- Work instruction
Transcribe the following entries word for word. End with the line where "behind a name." appears.

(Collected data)

----

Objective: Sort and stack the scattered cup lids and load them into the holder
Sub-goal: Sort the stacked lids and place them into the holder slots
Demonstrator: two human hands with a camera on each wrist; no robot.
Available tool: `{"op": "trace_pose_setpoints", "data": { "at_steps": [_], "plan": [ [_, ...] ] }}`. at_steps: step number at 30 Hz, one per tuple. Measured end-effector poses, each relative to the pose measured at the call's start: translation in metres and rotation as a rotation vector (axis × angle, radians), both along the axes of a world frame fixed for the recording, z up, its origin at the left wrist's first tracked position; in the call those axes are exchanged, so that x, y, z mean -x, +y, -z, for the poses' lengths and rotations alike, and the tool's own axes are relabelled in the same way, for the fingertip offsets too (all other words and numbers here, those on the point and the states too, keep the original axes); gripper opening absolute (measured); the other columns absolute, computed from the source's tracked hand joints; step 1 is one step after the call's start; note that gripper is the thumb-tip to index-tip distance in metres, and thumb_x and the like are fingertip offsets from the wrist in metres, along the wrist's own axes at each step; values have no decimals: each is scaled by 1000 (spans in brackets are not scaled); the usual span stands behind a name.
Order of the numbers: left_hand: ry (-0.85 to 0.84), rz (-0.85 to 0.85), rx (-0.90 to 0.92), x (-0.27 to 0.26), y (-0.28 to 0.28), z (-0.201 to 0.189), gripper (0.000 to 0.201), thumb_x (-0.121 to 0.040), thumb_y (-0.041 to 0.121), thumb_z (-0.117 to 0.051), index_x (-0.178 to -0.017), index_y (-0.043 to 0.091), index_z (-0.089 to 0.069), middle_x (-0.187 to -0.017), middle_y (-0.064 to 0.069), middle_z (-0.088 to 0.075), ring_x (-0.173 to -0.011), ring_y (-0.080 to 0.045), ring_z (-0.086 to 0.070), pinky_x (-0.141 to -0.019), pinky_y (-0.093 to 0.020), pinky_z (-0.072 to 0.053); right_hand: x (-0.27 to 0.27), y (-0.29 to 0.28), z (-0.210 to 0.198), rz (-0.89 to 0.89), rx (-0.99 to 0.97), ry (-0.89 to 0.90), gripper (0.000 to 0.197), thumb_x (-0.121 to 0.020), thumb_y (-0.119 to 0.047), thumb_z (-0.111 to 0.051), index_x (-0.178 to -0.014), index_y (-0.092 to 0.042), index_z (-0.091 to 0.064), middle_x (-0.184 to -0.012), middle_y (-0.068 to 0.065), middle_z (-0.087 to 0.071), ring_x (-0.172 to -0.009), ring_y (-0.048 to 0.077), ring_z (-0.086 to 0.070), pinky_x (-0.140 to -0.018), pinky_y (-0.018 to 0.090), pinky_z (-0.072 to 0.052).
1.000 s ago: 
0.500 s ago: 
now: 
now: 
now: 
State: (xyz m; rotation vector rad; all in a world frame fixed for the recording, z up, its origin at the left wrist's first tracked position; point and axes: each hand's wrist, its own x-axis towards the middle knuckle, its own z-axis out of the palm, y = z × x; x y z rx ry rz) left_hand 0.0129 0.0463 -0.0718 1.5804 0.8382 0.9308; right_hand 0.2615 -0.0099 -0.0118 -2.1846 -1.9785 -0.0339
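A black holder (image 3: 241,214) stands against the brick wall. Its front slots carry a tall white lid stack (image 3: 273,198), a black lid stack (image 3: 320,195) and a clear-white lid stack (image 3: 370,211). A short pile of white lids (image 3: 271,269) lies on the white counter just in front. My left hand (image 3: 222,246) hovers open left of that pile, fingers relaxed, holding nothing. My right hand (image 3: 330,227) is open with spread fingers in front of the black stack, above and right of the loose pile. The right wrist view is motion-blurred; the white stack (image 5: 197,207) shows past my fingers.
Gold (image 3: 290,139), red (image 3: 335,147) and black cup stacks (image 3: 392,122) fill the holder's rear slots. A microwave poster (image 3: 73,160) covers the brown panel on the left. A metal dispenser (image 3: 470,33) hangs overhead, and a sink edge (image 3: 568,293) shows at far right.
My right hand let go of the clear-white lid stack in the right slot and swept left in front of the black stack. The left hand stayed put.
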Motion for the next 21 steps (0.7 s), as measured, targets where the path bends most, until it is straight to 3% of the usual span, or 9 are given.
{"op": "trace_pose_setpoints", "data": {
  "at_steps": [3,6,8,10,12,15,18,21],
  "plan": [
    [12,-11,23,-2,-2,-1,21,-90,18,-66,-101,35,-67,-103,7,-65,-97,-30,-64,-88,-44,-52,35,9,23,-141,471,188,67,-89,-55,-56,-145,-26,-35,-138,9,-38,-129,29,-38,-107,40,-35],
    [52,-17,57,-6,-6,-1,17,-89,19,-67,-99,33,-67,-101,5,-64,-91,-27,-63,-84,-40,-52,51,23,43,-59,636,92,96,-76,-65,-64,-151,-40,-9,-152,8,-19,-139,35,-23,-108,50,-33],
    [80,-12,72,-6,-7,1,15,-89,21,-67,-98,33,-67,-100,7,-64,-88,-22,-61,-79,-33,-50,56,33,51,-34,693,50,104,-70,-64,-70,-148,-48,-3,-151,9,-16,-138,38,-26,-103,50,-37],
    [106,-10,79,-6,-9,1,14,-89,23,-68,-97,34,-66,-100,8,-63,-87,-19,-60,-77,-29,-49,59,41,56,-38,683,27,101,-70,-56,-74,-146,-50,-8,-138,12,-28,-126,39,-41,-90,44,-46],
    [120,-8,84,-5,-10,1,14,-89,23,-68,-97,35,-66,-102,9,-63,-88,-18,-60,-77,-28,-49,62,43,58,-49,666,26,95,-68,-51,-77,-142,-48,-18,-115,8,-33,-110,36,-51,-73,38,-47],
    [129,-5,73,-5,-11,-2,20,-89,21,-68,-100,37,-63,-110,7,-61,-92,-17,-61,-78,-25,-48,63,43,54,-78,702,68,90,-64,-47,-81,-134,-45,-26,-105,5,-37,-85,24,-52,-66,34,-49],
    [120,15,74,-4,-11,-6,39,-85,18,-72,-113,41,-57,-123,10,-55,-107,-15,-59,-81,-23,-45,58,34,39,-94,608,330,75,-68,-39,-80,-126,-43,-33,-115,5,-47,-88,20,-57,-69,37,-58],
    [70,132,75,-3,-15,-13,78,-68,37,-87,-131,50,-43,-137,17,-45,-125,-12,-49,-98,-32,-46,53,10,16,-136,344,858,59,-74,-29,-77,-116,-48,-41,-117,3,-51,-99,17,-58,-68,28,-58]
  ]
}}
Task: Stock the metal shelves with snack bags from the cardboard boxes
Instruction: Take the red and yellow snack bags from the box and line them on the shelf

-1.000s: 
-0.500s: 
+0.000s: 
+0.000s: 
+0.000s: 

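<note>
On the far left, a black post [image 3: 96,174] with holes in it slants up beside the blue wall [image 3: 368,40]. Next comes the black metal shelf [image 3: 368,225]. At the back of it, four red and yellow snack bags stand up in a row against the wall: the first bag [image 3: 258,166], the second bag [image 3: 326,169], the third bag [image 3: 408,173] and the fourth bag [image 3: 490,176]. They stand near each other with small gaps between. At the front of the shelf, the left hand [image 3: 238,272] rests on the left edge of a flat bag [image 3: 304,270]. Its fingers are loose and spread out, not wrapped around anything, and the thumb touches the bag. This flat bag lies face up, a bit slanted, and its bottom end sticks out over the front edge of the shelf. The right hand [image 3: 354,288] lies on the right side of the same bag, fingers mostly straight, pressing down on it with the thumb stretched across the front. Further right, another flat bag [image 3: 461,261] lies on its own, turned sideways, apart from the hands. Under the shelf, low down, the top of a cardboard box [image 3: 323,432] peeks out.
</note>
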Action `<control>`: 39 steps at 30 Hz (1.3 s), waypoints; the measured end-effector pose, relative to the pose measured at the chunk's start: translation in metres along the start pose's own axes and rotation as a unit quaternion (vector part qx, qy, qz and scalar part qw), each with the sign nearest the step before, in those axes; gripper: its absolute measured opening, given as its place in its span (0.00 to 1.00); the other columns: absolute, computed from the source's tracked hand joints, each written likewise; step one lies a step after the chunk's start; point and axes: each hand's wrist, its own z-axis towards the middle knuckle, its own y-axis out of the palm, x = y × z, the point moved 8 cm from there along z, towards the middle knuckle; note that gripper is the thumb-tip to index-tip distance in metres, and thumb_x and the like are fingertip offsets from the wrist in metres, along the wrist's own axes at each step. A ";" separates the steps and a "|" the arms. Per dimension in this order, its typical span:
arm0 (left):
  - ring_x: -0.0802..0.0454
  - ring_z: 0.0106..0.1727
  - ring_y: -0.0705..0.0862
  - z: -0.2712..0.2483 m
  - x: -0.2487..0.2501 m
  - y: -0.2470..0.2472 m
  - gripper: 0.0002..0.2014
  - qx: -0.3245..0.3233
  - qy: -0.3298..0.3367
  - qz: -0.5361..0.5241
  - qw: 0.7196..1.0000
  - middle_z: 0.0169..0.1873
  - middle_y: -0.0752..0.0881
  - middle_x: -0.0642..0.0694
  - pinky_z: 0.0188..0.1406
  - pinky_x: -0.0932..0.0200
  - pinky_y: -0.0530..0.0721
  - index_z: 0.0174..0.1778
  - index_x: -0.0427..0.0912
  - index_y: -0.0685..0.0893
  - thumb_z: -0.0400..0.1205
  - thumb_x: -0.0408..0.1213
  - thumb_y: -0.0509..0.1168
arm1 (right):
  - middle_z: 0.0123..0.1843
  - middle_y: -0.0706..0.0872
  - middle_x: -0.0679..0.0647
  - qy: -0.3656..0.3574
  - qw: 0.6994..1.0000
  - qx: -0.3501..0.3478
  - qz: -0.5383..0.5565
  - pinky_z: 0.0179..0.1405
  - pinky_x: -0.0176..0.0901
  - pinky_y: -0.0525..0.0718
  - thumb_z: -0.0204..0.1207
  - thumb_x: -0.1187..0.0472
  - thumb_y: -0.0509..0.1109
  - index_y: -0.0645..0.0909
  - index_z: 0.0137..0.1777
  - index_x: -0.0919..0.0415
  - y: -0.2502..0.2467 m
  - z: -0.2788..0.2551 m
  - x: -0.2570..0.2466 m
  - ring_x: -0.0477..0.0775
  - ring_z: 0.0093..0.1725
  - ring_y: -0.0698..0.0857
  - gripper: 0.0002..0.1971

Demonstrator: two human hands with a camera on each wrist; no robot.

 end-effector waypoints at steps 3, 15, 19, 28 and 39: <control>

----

- Your solution
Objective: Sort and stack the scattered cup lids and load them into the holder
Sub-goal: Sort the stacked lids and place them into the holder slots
Demonstrator: two human hands with a camera on each wrist; no robot.
Available tool: `{"op": "trace_pose_setpoints", "data": { "at_steps": [_], "plan": [ [_, ...] ] }}`. at_steps: step number at 30 Hz, one per tuple. Measured end-effector poses, each relative to the pose measured at the call's start: translation in metres and rotation as a rotation vector (axis × angle, radians), both along the axes of a world frame fixed for the recording, z up, its origin at the left wrist's first tracked position; in the call those axes are exchanged, so that x, y, z mean -x, +y, -z, for the poses' lengths and rotations alike, and the tool's own axes are relabelled in the same way, for the fingertip offsets too (all other words and numbers here, those on the point and the states too, keep the original axes); gripper opening absolute (measured); the other columns absolute, computed from the source's tracked hand joints; step 1 is one step after the call's start; note that gripper is the thumb-tip to index-tip distance in metres, and thumb_x and the like are fingertip offsets from the wrist in metres, along the wrist's own axes at each step; values have no decimals: each is scaled by 1000 (spans in brackets are not scaled); the usual span stands behind a name.

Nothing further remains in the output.